With this crew? Possible but unlikely...


----------



## Totentanz (Apr 22, 2015)

Freefalling said:


> When ISIS fights Pakistan do we all win?


 
Kinda, but we achieve Flawless Victory when they get their paws on Pakistan's unsecured nukes and realize CONPLAN Glass Parking Lot (preferrably with significant attrition to their own forces, an option they don't seem to have an issue with).  But don't worry, somehow that will be our fault. 

On a more serious note, I find it interesting that they're interested in Af-Pak region when their stated objective is on the other side of Iran.  I wonder (just musing) if a) these are groups that decided to declare for ISIS and ISIS is just letting them, or if b) they see this as a target of opportunity.  Iran and Central Asia are pretty well locked down on anything ideologically and politically opposed to their governments and ISIS has mostly ignored the region and told local supporters their to fight in Syria instead


----------



## AWP (Apr 22, 2015)

Totentanz said:


> Kinda, but we achieve Flawless Victory when they get their paws on Pakistan's unsecured nukes and realize CONPLAN Glass Parking Lot (preferrably with significant attrition to their own forces, an option they don't seem to have an issue with).  But don't worry, somehow that will be our fault.
> 
> On a more serious note, I find it interesting that they're interested in Af-Pak region when their stated objective is on the other side of Iran.  I wonder (just musing) if a) these are groups that decided to declare for ISIS and ISIS is just letting them, or if b) they see this as a target of opportunity.  Iran and Central Asia are pretty well locked down on anything ideologically and politically opposed to their governments and ISIS has mostly ignored the region and told local supporters their to fight in Syria instead



It is a solid PR move by ISIS. Send one or two guys to rally disaffected Taliban to your flag. This allows you to lobby for more Jihadi Ducats* because your influence has spread. If you're not a "progressive" Taliban then ISIS will appeal to you so it is win-win for everyone but the TB and people of AfPak.
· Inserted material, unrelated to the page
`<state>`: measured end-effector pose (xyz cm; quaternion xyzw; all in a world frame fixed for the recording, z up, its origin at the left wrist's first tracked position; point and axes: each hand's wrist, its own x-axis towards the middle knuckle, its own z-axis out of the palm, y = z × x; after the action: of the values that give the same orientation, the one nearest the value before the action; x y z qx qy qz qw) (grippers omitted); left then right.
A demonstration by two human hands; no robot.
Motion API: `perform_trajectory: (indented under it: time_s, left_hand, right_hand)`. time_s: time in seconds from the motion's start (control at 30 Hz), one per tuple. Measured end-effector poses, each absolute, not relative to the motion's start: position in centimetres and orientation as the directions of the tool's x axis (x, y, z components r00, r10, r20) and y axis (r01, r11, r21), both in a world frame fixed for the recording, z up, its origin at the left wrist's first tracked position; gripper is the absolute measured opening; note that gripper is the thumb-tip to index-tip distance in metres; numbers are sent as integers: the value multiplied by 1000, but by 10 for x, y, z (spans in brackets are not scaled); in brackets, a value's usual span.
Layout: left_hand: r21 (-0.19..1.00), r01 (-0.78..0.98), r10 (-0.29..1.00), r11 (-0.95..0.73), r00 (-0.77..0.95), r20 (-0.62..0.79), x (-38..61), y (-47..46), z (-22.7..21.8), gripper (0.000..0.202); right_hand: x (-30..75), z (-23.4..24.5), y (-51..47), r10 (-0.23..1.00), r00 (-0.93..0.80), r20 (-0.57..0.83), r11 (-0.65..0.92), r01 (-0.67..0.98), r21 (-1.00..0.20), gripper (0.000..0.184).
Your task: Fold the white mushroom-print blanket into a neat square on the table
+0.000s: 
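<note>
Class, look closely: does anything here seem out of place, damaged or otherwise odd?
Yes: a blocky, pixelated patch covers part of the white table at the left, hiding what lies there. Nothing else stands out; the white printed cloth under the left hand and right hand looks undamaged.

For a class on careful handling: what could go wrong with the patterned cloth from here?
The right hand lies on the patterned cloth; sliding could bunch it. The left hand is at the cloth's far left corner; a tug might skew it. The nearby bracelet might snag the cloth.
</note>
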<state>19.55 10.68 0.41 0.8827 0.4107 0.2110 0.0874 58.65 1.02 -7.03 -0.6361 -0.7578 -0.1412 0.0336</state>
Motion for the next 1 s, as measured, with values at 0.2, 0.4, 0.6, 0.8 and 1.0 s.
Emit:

*Jihadi Ducats may not be an actual term, but a reflection of the money gained from wealthy Muslims who support extremist dick bags that need a JDAM Surprise for Christmas.


----------



## Dame (Apr 22, 2015)

Freefalling said:


> *Jihadi Ducats may not be an actual term, but a reflection of the money gained from wealthy Muslims who support extremist dick bags that need a JDAM Surprise for Christmas.


It is now.


----------



## x SF med (Apr 23, 2015)

Freefalling said:


> Jihadi Ducats may not be an actual term



I originally read that as Jihadi Ducatis....  and wondered how the hell they afforded them, then I read further....:wall::wall::wall:


----------



## AWP (Apr 23, 2015)

Dame said:


> It is now.



Other possibilities include "Allah Bucks", "Mecca Money", and "Dolla' al-Harb."
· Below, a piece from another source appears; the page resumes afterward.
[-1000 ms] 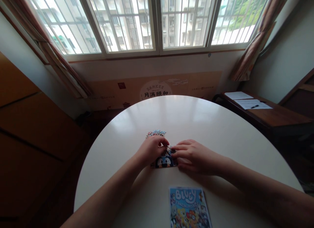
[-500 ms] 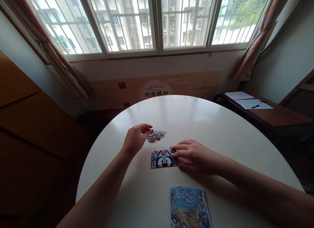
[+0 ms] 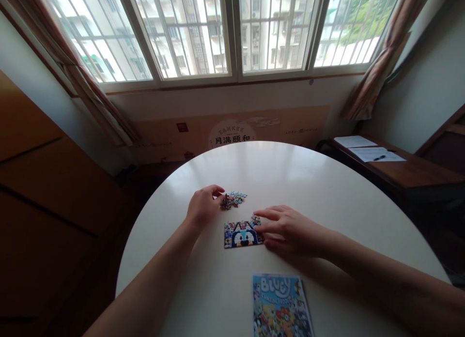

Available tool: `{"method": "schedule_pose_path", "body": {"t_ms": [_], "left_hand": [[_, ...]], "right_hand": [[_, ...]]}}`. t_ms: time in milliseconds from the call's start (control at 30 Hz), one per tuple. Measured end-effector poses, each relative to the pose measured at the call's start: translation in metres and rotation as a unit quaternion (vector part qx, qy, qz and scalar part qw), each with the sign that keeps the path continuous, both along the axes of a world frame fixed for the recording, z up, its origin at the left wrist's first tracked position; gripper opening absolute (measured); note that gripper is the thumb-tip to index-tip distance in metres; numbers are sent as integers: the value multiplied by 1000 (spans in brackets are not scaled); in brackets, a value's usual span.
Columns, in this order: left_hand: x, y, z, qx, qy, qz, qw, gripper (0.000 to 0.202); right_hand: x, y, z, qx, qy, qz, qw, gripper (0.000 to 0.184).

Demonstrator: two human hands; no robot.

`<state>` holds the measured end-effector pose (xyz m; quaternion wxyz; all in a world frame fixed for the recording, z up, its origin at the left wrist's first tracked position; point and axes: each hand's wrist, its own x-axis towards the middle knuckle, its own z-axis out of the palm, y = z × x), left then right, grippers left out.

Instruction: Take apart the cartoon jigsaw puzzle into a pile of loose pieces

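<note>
White table rim (image 3: 254, 144) lies well apart from the puzzle (image 3: 242, 236).

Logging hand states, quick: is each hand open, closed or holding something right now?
Left hand: at the loose pieces; whether it holds one cannot be told.
Right hand: open, fingers at the joined puzzle's right edge.

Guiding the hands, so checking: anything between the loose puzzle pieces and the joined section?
Nothing visible; only white tabletop separates the loose pieces and joined section. The right hand partly covers the section's right edge.
</note>
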<state>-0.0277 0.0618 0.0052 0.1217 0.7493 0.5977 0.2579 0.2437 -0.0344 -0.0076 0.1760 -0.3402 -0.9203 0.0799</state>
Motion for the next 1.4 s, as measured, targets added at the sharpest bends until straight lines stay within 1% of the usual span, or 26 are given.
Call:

Make it raaaaaaain (JDAM's)!


----------



## x SF med (Apr 23, 2015)

Freefalling said:


> Make it raaaaaaain (JDAM's)!



Money from the sky...  in the form of "smart" ordnance!  Hell, we may as well drop Ducatis on them too...  they'd hurt, and with partially full fuel tanks they 'splode pretty good too.


----------



## Brill (Apr 23, 2015)

Totentanz said:


> Kinda, but we achieve Flawless Victory when they get their paws on Pakistan's unsecured nukes and realize CONPLAN Glass Parking Lot (preferrably with significant attrition to their own forces, an option they don't seem to have an issue with).  But don't worry, somehow that will be our fault.
> 
> On a more serious note, I find it interesting that they're interested in Af-Pak region when their stated objective is on the other side of Iran.  I wonder (just musing) if a) these are groups that decided to declare for ISIS and ISIS is just letting them, or if b) they see this as a target of opportunity.  Iran and Central Asia are pretty well locked down on anything ideologically and politically opposed to their governments and ISIS has mostly ignored the region and told local supporters their to fight in Syria instead



It supports their fatal profecy of the black flags coming from Khorasan.  Similar to blowing up all the dams of the world while claiming flooding of biblical proportions.


----------



## Gunz (Apr 23, 2015)

My extremist Islam is better than your extremist Islam. And so it goes, since 700 AD. Pass the popcorn.


----------



## Board and Seize (Apr 23, 2015)

> This entire thread


*Whack-a Whack-a!*


----------



## Marauder06 (Apr 23, 2015)

I've never heard of the Oslo Times.  Are any more-familiar news outlets reporting this story?


----------



## racing_kitty (Apr 23, 2015)

Marauder06 said:


> I've never heard of the Oslo Times.  Are any more-familiar news outlets reporting this story?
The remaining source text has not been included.